# [ACTION ITEM]
Exactly retype the lines of the material from its first line to the line with "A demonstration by", including both.

■ ■ ■ ■

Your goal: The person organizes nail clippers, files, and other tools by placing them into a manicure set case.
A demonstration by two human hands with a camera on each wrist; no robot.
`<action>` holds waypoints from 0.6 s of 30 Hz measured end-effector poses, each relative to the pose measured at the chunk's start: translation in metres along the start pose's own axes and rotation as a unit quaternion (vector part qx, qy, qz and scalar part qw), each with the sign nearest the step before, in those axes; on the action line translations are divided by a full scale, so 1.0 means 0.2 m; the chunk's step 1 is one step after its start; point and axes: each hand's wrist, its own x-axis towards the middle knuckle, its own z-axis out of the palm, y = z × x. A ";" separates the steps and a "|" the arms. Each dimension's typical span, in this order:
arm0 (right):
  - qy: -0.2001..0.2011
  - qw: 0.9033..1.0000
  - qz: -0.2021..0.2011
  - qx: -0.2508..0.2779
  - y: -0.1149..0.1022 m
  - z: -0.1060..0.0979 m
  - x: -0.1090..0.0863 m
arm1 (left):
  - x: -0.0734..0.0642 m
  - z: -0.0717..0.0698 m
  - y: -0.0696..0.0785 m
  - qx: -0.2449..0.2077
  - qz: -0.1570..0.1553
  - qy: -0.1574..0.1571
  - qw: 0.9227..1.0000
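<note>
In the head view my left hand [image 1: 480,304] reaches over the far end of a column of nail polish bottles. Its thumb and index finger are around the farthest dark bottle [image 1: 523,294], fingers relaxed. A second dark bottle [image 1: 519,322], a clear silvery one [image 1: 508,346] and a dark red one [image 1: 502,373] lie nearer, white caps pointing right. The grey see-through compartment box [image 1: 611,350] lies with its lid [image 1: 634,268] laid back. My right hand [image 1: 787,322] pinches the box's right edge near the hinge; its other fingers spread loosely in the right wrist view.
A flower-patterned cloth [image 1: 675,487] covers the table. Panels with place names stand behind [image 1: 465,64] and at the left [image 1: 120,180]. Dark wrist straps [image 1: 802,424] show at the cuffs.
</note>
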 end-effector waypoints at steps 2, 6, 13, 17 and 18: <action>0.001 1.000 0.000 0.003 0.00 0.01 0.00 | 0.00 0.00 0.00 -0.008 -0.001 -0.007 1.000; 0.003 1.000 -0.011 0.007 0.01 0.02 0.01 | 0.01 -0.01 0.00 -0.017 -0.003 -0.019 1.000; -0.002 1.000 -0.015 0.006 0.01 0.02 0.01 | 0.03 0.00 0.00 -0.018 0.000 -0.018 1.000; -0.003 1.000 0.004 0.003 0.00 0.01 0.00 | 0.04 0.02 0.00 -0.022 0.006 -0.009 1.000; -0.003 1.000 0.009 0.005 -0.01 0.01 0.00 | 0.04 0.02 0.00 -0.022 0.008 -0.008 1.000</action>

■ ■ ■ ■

# [RESULT BELOW]
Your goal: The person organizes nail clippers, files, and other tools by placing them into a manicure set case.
A demonstration by two human hands with a camera on each wrist; no robot.

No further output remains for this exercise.